* [PROBLEM TO SOLVE]
Give all of the listing again word for word, with images excluded.

* [EXERCISE DATA]
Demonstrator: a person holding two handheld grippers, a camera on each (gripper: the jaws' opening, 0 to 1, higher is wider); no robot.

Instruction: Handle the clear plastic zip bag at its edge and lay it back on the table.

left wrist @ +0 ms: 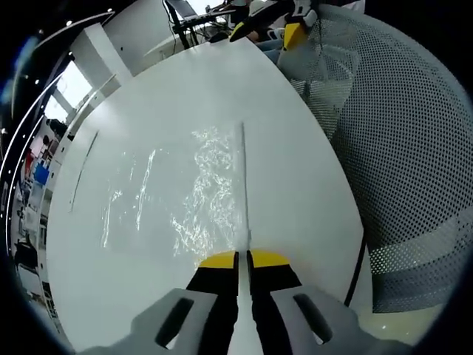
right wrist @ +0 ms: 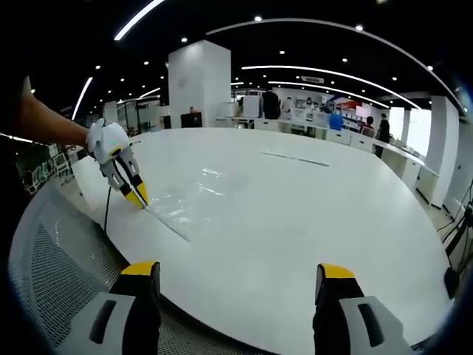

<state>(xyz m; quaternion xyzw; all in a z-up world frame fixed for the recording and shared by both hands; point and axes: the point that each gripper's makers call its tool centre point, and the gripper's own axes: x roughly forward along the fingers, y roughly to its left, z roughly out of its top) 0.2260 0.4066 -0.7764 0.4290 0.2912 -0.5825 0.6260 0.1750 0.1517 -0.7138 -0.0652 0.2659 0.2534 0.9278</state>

* [REPLY TO THE TASK]
Demonstrator: a person holding two handheld grippers, a camera on each (gripper: the jaws' opening, 0 to 1, higher is wider); no robot.

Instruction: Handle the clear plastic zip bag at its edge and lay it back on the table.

left wrist @ +0 ms: 
right wrist @ +0 ms: 

<state>(xyz m; quaternion xyzw; all in a z-up world frame fixed for the recording and shared by both hands; point and axes: the point that each gripper's makers call its tool centre point, and the gripper's own axes: x roughly forward along the fingers, y roughly to its left, z roughly out of its top) 0.2260 0.4066 -0.7764 0.4290 0.2912 -0.5825 0.6260 0.1750 0.1517 -0.7138 -0.0652 0.2659 0.2534 0.9278</state>

Nothing more belongs to the answer.